__What to do__. Only the lines running from the line with "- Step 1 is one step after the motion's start" to the end of the listing below should be copied, exactly, without pictures.

[Start of section]

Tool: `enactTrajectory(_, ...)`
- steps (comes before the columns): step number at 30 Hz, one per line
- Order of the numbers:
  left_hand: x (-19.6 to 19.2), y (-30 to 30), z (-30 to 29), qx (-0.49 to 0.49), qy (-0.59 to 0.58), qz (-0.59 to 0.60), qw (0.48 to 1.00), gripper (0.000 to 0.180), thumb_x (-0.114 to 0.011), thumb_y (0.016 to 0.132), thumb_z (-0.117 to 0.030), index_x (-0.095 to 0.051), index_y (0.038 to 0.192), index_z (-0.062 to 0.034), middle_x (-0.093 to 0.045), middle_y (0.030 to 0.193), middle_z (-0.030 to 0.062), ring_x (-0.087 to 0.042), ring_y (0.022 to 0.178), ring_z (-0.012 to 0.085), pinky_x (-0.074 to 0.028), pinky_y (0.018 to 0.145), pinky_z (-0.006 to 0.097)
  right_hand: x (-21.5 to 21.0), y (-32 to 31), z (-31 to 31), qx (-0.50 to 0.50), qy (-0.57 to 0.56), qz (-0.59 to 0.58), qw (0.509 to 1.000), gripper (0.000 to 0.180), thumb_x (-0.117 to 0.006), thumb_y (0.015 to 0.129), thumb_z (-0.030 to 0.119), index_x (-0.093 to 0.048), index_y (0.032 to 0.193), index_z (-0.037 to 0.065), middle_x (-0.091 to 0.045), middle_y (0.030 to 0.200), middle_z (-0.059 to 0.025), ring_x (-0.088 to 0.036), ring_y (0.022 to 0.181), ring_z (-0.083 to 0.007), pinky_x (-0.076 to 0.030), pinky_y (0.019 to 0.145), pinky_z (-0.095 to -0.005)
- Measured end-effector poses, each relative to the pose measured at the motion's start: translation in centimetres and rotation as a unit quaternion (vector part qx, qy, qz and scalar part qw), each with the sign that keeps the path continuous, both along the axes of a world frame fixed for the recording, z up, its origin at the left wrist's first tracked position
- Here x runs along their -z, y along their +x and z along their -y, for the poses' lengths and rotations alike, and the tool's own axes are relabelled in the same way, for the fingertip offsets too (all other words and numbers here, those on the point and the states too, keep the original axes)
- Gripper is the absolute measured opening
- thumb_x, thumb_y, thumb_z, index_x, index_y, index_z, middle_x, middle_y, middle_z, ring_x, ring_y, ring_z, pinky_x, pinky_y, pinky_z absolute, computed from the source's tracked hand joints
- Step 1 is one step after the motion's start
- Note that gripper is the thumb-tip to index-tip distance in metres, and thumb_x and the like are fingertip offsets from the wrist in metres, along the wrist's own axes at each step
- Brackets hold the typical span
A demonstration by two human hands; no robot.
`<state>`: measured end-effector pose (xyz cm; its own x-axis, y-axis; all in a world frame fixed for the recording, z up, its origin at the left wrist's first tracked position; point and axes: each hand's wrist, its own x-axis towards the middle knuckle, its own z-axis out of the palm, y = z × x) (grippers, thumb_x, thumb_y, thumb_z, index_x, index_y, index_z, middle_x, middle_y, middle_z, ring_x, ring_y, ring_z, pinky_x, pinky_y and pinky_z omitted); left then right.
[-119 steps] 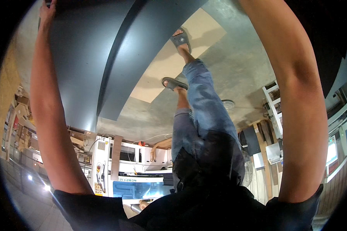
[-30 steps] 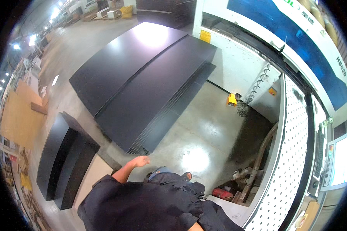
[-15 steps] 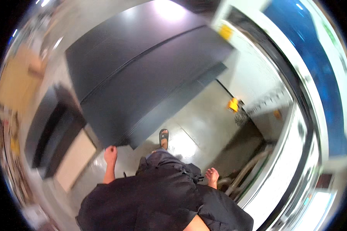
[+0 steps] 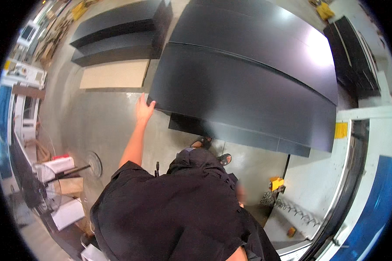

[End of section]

__Your response__.
- Step 1 is one step after the motion's start
- Note that gripper is the thumb-tip to index-tip distance in metres, and thumb_x and the like are fingertip offsets from the wrist in metres, along the wrist's own axes at each step
- Brackets hold the typical span
A demonstration by two human hands; no robot.
`<state>`: measured end-effector pose (xyz cm; its own x-axis, y-axis; all in a world frame fixed for the recording, z up, its origin at the left wrist's first tracked position; point and axes: each hand's wrist, its own x-axis towards the middle knuckle, its own z-axis out of the palm, y = z × x) (grippers, thumb_x, thumb_y, thumb_z, index_x, index_y, index_z, middle_x, middle_y, middle_z, ring_x, ring_y, ring_z, pinky_x, pinky_y and pinky_z omitted); left then right.
[-119 steps] 
[-30 steps] 
[-15 steps] 
[+0 steps] 

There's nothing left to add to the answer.